Awesome

Pruning from Scratch

official implementation of the paper Pruning from Scratch

Requirements

pytorch == 1.1.0
torchvision == 0.2.2
apex @ commit: 574fe24

CIFAR10

learning channel importance gates from randomly initialized weights

python script/learn_gates.py -a ARCH --gpu GPU_ID --seed SEED -s SPARSITY -e EXPANSION

where ARCH is network architecture type, SPARSITY is the sparsity ratio $r$ in regularization term, EXPANSION is expansion channel number of initial conv layer.

pruning based on channel gates

python script/prune_model.py -a ARCH --gpu GPU_ID --seed SEED -s SPARSITY -e EXPANSION -p RATIO

where RATIO is the pruned model MACs reduction ratio, larger ratio indicates more compact model.

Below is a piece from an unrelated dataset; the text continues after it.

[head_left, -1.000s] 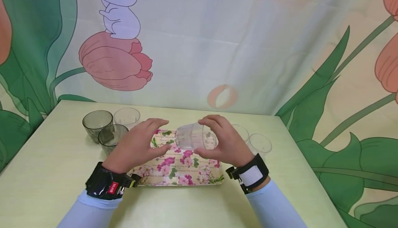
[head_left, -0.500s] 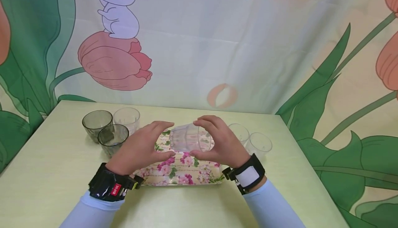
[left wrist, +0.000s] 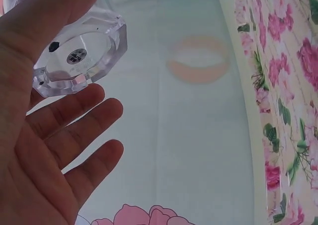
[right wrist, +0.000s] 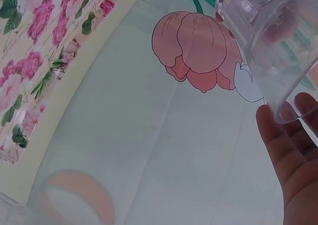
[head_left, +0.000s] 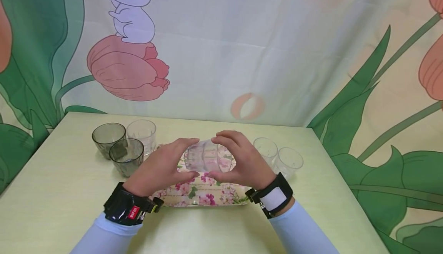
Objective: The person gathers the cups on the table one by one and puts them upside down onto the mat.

training pruned model from scratch

python script/train_pruned.py -a ARCH --gpu GPU_ID --seed SEED -s SPARSITY -e EXPANSION -p RATIO --budget_train

where --budget_train activates the budget training scheme (Scratch-B) proposed in Rethinking the Value of Network Pruning, which trains the pruned model for the same amount of computation bud- get with the full model. Empirically, this training scheme is crucial for improving the pruned model performance.

ImageNet

prepare imagenet dataset following the instructions in link, which results in an imagenet folder with train and val sub-folders.
generate image index by

python script/prepare_imagenet_list.py --data_dir IMAGENET_DATA_DIR/train --dump_path data/train_images_list.pkl
python scrtpt/prepare_imagenet_list.py --data_dir IMAGENET_DATA_DIR/val --dump_path data/val_images_list.pkl

learning channel importance gates from randomly initialized weights

python script/learn_gates_imagenet.py -a ARCH --gpu GPU_ID -s SPARSITY -e EXPANSION -m MULTIPLIER

where MULTIPLIER is used to control the expansion of channel number on the backbone outputs, while EXPANSION is used to enlarge the intermediate channel numbers in InvertedResidual and Bottleneck blocks.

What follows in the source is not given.